Я взял мотыгу, пошел на мамин огород, где земля запеклась коржами вокруг репы — она единственная была еще не убрана. Но не особенно я был настроен на работу. Меня хватило на два рядка, потом мотыга выпала у меня из рук, и я так и оставил ее там лежать. Я снова приплелся к веранде, а они все еще сидели там, точно так же как раньше.

Я сел на одну ступеньку ниже отца и матери, между ними, и, ощущая их ноги с двух сторон, как будто почувствовал себя лучше. А потом мне на голову опустилась рука отца.

— Похоже, туговато тебе, Боб, — Со мной он мог говорить, потому что я был всего лишь ребенок. А на самом деле он говорил сам с собой.

— Я пока не вижу, чем все закончится. Но вот что я вижу. Когда не станет Уилсона, наступит конец и всему делу. С Флетчером будет покончено. Горожане за этим присмотрят. Я не смогу быстрее Уилсона вытащить револьвер. Но в моем неуклюжем теле хватит силы, чтоб удержаться на ногах, пока я его тоже достану. — Мать шевельнулась, но промолчала, и его голос звучал дальше. — Дела могли сложиться и хуже. Человеку легче, когда он знает, что если с ним что случится, так его семья останется в хороших руках, получше, чем его собственные.

Позади нас раздался резкий звук. Шейн вскочил так быстро, что его стул ударился о стену. У него были крепко стиснуты кулаки, руки дрожали. Он сдерживал себя из последних сил, лицо побледнело, его всего трясло. Душевные муки доводили его до отчаяния, глаза были истерзаны мыслями, от которых он не находил избавления, все это отчетливо проступило у него на лице, но ему было безразлично, что кто-то увидит. Он рванулся к крыльцу, сбежал по ступенькам мимо нас и скрылся за углом дома.

Мать вскочила и бросилась за ним сломя голову. И вдруг остановилась возле угла, схватившись рукой за деревянную стену, тяжело дыша и не зная, на что решиться. А потом медленно пошла назад, широко расставив руки, как будто боялась упасть.

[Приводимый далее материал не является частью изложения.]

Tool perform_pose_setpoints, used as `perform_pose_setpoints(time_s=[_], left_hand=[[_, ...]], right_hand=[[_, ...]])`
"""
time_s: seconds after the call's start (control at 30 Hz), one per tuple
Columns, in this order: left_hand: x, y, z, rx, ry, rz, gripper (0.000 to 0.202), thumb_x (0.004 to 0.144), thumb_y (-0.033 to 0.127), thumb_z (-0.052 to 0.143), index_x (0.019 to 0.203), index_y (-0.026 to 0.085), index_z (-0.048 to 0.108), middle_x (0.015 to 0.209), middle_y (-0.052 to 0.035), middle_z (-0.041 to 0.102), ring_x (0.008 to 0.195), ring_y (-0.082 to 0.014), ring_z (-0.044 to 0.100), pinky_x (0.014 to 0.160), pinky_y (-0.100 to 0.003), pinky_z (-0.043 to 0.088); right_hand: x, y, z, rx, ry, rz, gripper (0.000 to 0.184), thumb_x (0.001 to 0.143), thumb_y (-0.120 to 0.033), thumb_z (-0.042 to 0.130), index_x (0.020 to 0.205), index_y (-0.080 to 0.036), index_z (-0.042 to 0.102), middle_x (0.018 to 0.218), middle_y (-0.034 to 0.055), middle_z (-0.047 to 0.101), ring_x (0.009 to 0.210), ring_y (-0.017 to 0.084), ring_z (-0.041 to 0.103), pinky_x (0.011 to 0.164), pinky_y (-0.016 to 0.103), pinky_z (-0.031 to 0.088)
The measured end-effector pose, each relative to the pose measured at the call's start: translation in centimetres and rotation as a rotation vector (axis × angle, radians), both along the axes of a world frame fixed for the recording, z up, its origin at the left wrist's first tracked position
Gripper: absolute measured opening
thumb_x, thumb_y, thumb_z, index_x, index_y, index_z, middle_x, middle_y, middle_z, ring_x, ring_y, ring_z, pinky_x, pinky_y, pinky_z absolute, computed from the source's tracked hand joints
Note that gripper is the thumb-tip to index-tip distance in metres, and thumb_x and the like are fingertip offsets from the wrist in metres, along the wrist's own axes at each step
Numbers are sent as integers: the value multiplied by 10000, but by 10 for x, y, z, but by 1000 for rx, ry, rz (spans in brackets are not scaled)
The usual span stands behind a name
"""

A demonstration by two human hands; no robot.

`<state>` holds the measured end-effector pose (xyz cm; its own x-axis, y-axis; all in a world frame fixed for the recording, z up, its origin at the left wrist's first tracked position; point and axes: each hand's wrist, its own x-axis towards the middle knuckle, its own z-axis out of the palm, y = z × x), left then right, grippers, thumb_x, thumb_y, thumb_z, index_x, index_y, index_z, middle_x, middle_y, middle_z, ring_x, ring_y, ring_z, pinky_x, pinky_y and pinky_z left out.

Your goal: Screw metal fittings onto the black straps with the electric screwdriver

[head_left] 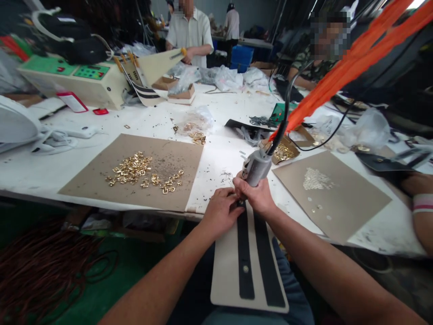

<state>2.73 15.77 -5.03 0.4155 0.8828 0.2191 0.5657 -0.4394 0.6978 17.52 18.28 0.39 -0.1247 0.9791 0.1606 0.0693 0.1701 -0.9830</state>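
White bench (162, 117) stretching wide ahead of me, brown cardboard sheet (83, 180) on its near left, and across my lap lies the beige panel (226, 271) with two black strips (269, 268). Grey corded power tool (259, 167) over the far end, my right hand (256, 194) wrapped round it. Left hand (219, 211) curled close beside; whether it pinches anything, I can't tell. Should my lap shift, the tool could skid into those fingers or miss the strip, which carries a small round stud (245, 269).
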Motion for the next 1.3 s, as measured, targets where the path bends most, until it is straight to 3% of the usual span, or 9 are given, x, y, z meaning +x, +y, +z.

Она снова опустилась на ступеньку, совсем близко к отцу, и он прижал ее к себе большой рукой.

Тишина распространялась все шире, пока не заполнила всю долину, а тени ползли через двор все дальше. Вот они коснулись дороги и слились с более глубокой тенью, которая означала, что солнце уже скрылось за горами далеко позади дома.

Мать выпрямилась и, пока она поднималась, отец встал тоже. Он взял ее за обе руки и задержал перед собой.

— Я рассчитываю на тебя, Мэриан… верю, что ты поможешь ему победить и на этот раз. Уж если кто и сумеет ему помочь, так это ты. — Он улыбнулся — странной такой, чуть печальной улыбкой, он возвышался надо мной, самый большой человек на всем белом свете. — Ты мне сейчас ужин не готовь, Мэриан. Чашка твоего кофе — вот все, что мне нужно.